*ACTIVITY*. Go over the entries and report the lines where the word "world" occurs.

*ENTRIES PROVIDED*.
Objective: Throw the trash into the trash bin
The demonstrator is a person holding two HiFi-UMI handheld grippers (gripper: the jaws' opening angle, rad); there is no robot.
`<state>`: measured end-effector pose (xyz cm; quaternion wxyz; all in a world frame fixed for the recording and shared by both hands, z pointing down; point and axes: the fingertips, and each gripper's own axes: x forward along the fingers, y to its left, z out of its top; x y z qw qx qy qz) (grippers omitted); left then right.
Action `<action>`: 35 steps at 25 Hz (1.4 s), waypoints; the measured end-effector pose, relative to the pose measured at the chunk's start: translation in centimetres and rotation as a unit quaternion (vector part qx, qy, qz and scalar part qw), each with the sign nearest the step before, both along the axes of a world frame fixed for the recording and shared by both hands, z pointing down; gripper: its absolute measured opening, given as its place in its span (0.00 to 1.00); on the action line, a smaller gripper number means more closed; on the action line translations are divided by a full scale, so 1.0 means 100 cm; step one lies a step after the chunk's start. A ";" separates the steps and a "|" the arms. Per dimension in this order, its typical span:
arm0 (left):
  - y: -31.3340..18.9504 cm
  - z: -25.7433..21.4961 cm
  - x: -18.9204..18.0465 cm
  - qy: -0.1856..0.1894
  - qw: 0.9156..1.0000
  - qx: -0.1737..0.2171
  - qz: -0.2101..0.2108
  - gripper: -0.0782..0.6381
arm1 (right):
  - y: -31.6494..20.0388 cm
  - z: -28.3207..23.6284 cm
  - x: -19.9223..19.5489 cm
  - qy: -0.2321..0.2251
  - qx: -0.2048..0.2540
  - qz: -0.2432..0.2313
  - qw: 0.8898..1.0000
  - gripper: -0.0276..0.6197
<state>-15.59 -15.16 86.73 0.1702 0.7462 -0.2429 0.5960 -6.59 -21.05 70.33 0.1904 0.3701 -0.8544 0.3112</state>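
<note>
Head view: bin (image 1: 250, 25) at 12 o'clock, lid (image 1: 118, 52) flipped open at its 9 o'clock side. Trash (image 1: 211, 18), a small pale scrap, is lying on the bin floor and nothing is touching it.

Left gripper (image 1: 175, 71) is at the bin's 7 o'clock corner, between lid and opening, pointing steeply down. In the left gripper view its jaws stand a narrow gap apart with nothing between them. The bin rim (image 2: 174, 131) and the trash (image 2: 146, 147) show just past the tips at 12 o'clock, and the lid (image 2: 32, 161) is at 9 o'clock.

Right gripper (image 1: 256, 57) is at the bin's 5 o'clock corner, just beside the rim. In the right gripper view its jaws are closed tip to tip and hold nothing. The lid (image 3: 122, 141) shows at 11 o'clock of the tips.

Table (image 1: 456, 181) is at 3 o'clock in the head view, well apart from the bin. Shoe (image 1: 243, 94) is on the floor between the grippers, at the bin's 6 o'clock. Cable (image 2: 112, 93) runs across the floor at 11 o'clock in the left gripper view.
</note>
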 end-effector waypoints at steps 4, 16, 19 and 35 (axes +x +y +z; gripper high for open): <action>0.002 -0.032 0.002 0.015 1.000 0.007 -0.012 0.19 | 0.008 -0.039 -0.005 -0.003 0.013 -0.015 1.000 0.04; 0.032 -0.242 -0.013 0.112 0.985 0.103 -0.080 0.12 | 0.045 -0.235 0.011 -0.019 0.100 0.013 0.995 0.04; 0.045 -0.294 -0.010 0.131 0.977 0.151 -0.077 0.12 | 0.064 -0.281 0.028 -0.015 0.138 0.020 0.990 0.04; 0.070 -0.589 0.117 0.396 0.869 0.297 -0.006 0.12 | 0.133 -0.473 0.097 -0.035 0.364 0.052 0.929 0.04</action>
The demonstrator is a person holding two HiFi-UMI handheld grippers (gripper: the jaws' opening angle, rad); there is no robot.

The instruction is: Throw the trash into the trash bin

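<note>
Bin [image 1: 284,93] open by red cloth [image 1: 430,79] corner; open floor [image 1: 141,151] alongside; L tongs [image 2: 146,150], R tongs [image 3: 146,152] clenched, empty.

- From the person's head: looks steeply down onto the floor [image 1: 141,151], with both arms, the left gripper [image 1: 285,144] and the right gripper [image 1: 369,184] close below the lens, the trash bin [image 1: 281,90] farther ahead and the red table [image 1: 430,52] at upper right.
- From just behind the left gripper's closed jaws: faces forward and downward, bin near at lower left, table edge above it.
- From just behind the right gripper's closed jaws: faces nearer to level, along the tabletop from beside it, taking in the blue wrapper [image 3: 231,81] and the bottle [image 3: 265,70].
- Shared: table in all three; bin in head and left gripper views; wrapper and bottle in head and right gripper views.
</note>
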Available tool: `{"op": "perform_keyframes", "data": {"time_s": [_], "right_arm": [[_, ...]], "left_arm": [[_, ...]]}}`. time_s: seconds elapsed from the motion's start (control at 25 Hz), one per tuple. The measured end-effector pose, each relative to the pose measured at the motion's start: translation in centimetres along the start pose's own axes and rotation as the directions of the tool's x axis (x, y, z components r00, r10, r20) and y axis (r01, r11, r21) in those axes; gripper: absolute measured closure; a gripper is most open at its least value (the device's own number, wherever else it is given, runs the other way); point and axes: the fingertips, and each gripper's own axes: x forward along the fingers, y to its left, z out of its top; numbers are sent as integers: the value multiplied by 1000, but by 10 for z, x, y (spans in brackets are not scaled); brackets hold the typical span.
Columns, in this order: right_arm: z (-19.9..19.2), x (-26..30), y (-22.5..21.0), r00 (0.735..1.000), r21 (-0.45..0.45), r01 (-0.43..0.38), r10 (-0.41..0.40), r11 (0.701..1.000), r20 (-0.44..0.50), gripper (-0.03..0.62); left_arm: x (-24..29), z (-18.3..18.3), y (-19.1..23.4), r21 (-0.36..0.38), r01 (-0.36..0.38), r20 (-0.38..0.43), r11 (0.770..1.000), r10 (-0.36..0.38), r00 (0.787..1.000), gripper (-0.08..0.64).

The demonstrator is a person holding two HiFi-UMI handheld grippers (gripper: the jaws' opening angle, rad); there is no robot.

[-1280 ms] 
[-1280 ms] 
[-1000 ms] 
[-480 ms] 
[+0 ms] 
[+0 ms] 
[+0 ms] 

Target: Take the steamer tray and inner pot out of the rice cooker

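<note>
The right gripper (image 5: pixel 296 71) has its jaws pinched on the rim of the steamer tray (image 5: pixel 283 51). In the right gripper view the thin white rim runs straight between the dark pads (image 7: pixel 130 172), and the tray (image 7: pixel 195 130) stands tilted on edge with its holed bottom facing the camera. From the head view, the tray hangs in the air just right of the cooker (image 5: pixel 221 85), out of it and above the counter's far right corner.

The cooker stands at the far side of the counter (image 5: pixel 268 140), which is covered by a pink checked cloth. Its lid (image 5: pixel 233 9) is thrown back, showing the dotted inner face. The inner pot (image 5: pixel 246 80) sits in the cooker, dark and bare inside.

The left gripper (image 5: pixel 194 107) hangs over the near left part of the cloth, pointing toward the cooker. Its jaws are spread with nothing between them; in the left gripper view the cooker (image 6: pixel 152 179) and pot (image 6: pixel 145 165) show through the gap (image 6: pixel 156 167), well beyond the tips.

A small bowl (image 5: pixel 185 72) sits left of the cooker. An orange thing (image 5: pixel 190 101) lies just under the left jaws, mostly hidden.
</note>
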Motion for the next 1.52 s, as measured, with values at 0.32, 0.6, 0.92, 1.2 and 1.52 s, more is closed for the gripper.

*OUTPUT OF THE TASK*.
`<state>`: measured end-effector pose (xyz cm; quaternion wxyz; all in a world frame fixed for the recording and shared by both hands, z pointing down; point and axes: the fingertips, and each gripper's own axes: x forward along the fingers, y to its left, z out of its top; x y z qw qx qy qz) (grippers omitted); left then right.
Action `<action>`: 35 steps at 25 Hz (1.4 s), waypoints; the measured end-effector pose, relative to the pose measured at the chunk's start: translation in centimetres and rotation as a unit quaternion (vector part qx, qy, qz and scalar part qw), each with the sign nearest the step before, both along the axes of a world frame fixed for the recording and shared by both hands, z pointing down; gripper: its absolute measured opening, given as its place in its span (0.00 to 1.00); on the action line, a smaller gripper number means more closed; on the action line translations are divided by a full scale, so 1.0 means 100 cm; step one lies a step after the chunk's start. A ";" separates the steps and a "|" the arms. Per dimension in this order, its typical span:

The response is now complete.